For clarification: There may be a few mortgagees whose interest in granting loans is to await the default and then acquire the property through foreclosure, but they are very much the exception to the rule. Most lenders who loan money under riskier-than-normal conditions are looking for a higher-than-normal rate of return.

This brings us to one of the primary axioms of investing, which goes as follows: The greater the risk, the higher the return. Agencies that grant mortgage loans where the faint-hearted will not are usually referred to as “hard money” lenders. These individuals will take greater risks for a price. They want a markedly higher return on their investment. However, as a broad but reliable rule, they do not want to acquire the property. Too many people forget that banks are selling a commodity. That commodity is called “money.” It may be difficult to think of money as a commodity, but that is nevertheless what it is. Money is bought, sold, traded, exchanged, and assigned.

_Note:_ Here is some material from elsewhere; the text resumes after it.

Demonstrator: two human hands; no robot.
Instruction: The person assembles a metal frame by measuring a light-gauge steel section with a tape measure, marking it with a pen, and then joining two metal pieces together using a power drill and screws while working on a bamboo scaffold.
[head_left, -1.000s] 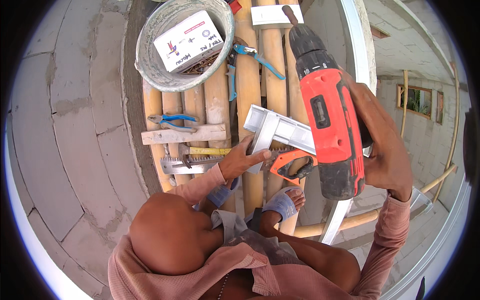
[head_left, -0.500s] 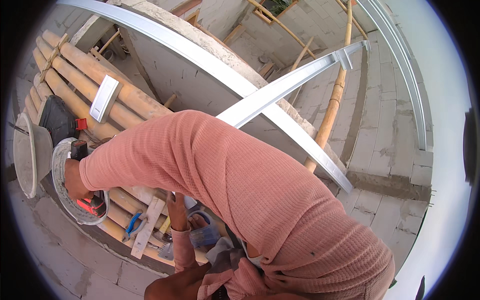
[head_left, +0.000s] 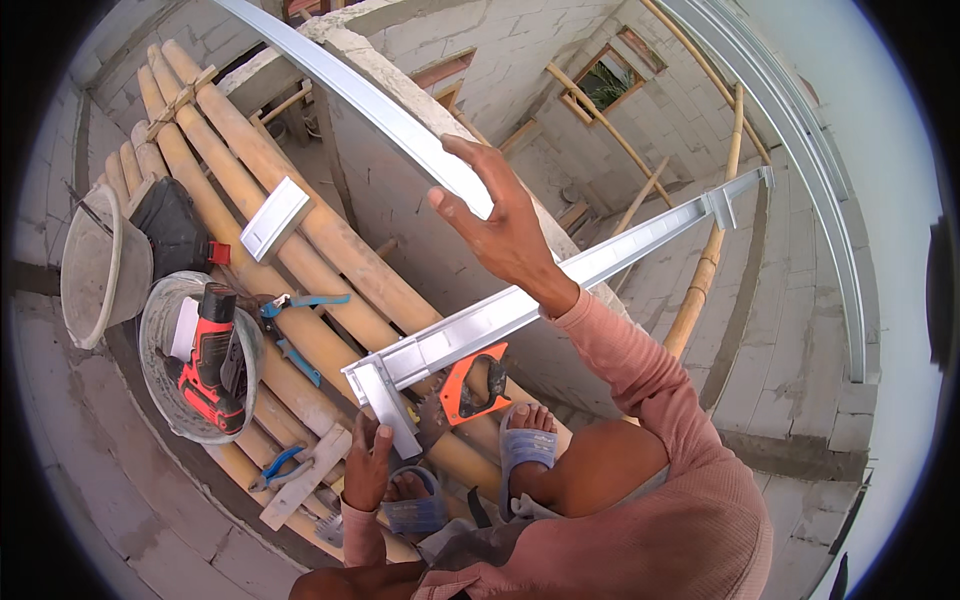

When we go to the bank, hat in hand, to ask for a loan, what we are doing is asking the bank to permit us to buy the product it sells. Do you walk into a retail store and ask, “Won’t you please take a moment out of your busy schedule and allow me to buy a pound of sugar from your store?” Of course not. Well, that situation is essentially no different from the one you face at the bank when seeking to borrow money. At the end of each day, the loan officer goes into his boss’s office and boasts, “I just gave out two million dollars today!” The boss replies, “That’s great, George. Keep up the good work and we’ll break last month’s record.”

Given the way mortgage banking is set up today, there is no shortage of mortgage money out there. There are a number of reasons for this. Although you make your payment to the Penny Savings Bank, it is not really the mortgagee. Most of the money being loaned today is being sold off in what’s known as the “secondary market.” This is the alphabetical mélange you’ve heard referred to as Fannie Mae and Freddie Mac. These quasi-governmental agencies are the Federal National Mortgage Administration and the Federal Home Loan Mortgage Corporation. These are public offerings sold by public subscription through stockbrokers. You may have heard someone say something along the lines of, “Invest in Ginnie Maes; they’re high-yield investments secured by real property.” What is really being described are the mortgages that are originated by most banks.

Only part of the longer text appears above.